### The task
Return each line of the listing exactly as written.

### Information supplied

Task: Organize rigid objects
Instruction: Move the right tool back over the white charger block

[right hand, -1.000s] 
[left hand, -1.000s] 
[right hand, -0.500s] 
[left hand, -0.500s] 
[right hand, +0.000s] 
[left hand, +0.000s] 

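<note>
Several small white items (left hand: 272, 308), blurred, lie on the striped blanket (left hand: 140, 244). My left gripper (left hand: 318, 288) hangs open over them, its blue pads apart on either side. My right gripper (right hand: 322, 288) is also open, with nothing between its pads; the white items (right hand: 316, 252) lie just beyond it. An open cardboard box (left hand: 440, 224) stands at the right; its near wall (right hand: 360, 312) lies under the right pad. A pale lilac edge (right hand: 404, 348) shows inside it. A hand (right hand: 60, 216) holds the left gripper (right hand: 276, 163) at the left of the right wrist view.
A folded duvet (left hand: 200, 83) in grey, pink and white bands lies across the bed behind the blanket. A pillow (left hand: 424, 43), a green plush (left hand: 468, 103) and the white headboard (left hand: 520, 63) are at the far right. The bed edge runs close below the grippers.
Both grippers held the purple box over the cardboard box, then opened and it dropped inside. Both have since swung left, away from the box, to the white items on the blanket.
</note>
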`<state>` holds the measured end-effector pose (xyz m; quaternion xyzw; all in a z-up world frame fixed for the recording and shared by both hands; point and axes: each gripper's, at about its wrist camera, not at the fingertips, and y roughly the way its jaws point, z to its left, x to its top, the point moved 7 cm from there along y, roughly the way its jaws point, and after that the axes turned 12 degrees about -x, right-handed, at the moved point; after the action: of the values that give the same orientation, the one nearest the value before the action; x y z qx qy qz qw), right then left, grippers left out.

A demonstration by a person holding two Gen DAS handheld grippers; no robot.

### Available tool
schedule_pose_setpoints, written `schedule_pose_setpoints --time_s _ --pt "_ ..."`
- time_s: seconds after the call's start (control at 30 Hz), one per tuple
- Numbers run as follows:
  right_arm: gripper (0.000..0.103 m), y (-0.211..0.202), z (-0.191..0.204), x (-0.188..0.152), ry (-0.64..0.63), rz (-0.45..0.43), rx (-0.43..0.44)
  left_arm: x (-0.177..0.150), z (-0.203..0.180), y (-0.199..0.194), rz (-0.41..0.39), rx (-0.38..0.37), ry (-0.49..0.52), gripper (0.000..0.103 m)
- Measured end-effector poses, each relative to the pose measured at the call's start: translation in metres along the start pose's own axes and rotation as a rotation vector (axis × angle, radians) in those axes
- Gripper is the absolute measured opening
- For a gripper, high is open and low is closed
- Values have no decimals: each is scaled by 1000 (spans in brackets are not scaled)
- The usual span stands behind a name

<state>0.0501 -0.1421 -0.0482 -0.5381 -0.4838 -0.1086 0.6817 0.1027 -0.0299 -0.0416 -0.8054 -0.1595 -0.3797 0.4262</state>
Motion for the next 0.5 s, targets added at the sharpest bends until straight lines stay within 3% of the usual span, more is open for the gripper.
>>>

### Completed task
Task: Organize rigid objects
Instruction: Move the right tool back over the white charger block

[right hand, -1.000s] 
[left hand, -1.000s] 
[right hand, -0.500s] 
[left hand, -0.500s] 
[right hand, +0.000s] 
[left hand, +0.000s] 

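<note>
Several small white items (left hand: 272, 308), blurred, lie on the striped blanket (left hand: 140, 244). My left gripper (left hand: 318, 288) hangs open over them, its blue pads apart on either side. My right gripper (right hand: 322, 288) is also open, with nothing between its pads; the white items (right hand: 316, 252) lie just beyond it. An open cardboard box (left hand: 440, 224) stands at the right; its near wall (right hand: 360, 312) lies under the right pad. A pale lilac edge (right hand: 404, 348) shows inside it. A hand (right hand: 60, 216) holds the left gripper (right hand: 276, 163) at the left of the right wrist view.
A folded duvet (left hand: 200, 83) in grey, pink and white bands lies across the bed behind the blanket. A pillow (left hand: 424, 43), a green plush (left hand: 468, 103) and the white headboard (left hand: 520, 63) are at the far right. The bed edge runs close below the grippers.
Both grippers held the purple box over the cardboard box, then opened and it dropped inside. Both have since swung left, away from the box, to the white items on the blanket.
</note>
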`<state>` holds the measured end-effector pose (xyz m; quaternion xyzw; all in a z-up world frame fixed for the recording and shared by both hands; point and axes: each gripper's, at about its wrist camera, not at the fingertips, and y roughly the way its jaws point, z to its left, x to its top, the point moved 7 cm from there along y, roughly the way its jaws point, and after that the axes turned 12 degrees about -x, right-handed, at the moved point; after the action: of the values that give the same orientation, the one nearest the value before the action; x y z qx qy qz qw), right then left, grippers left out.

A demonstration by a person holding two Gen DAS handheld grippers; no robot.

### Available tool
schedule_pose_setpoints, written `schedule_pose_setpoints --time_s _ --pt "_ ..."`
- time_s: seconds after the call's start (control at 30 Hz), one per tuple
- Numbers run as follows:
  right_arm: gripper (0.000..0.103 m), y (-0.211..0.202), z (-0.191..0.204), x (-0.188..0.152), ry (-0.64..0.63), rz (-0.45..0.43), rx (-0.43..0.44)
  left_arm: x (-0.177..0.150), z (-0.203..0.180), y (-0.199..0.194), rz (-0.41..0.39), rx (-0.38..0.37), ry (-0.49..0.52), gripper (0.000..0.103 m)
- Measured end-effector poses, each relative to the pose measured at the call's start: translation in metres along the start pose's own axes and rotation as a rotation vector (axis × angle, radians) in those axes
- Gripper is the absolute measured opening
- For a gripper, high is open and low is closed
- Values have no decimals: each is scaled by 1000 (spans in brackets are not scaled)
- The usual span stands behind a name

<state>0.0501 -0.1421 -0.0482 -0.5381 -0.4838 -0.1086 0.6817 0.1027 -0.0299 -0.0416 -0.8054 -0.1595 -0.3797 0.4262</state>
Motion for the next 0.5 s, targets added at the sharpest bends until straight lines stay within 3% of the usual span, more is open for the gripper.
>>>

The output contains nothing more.